Ask a Swole Woman: Am I Too Young to Lift Weights?

Hey Casey,

I'm 16 years old and recently I started to make a major life shift to trying to make healthier choices. I've started to pay attention to what I'm eating and I'm definitely feeling a lot better than I did: less sluggish, more energy, better skin, etc.

So as far as exercise goes, for about three years now, I've done mostly bodyweight workouts in the comfort of my bedroom, but this year, I decided I'd like to start lifting. My neighborhood offers a free membership at our gym, along with a personal trainer. It’s been a month now, and I'm absolutely loving it. I've never felt this confident in my body before. But all the same, I was just wondering whether it's safe to start so early.

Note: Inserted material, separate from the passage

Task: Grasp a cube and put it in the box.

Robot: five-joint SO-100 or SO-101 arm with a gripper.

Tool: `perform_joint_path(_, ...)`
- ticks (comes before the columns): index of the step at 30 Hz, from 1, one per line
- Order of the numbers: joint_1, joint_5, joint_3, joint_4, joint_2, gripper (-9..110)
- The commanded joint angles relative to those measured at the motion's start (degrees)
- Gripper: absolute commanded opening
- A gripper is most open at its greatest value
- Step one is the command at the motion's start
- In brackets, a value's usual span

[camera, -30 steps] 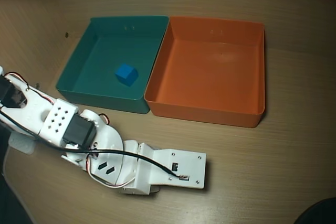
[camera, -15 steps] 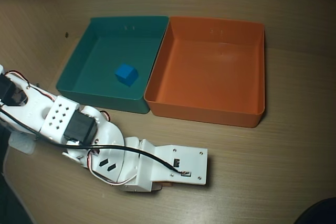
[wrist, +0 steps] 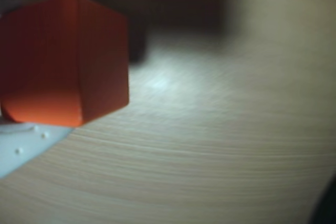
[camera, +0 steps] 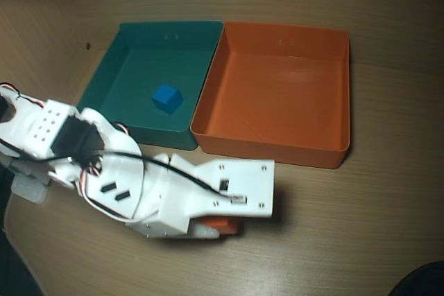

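In the wrist view the orange cube point(wrist: 63, 61) fills the upper left, pressed against a white finger point(wrist: 18, 150) of my gripper point(wrist: 50, 72), which is shut on it. The cube's lower edge looks slightly off the wooden table, with a dark shadow behind it. From overhead, only a sliver of the cube point(camera: 223, 226) peeks out under the white wrist plate that hides my gripper point(camera: 216, 229). The box point(camera: 277, 95), a large shallow orange bin, stands empty beyond the gripper, up and to the right in that view.
A teal bin point(camera: 132, 81) touches the box's left side and holds a small blue cube point(camera: 166, 98). The arm's white body point(camera: 104, 171) stretches in from the left edge. Bare wooden table point(camera: 347, 227) lies to the gripper's right.
The wrist has risen and swung a little toward the bins. The orange cube, hidden beneath the wrist before, now shows at the plate's lower edge.
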Motion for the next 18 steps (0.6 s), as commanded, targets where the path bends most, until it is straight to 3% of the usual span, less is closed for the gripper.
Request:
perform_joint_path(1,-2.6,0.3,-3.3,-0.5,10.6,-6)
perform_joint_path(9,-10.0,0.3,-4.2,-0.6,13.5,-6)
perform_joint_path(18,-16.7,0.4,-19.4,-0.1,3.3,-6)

How young is too young to start? I've seen a lot of articles online that say that it's absolutely fine as long as you're practicing proper form but there are other that strictly advise against it. Personally, I'm doing great. Any advice?

Thanks a lot,
Natalie

The thing that leaps to my mind immediately here is that, by your age, there are innumerable dudes (and women!) who have been strength training for at least a couple of years in hopes of having a shot at a professional athletic career, or at least making it to a college athletic scholarship, or even just to stay on their high school sports teams. For many decades, no one has batted an eye at this, especially for young men. On that count alone, it seems like it’d be unfair to discourage you, a young and still developing but relatively physically mature woman, from lifting. And to that end, there are no real limitations to who can lift weights. Old people do it; young people do it; Ruth Bader Ginsburg does it; Michelle Obama does it; people of all abilities, weights, appearances, and from all walks of life do it. Lifting is for everyone, and never let the demographics of any weight room you might walk into tell you that it is not for you. You just need to make sure you’re doing it right!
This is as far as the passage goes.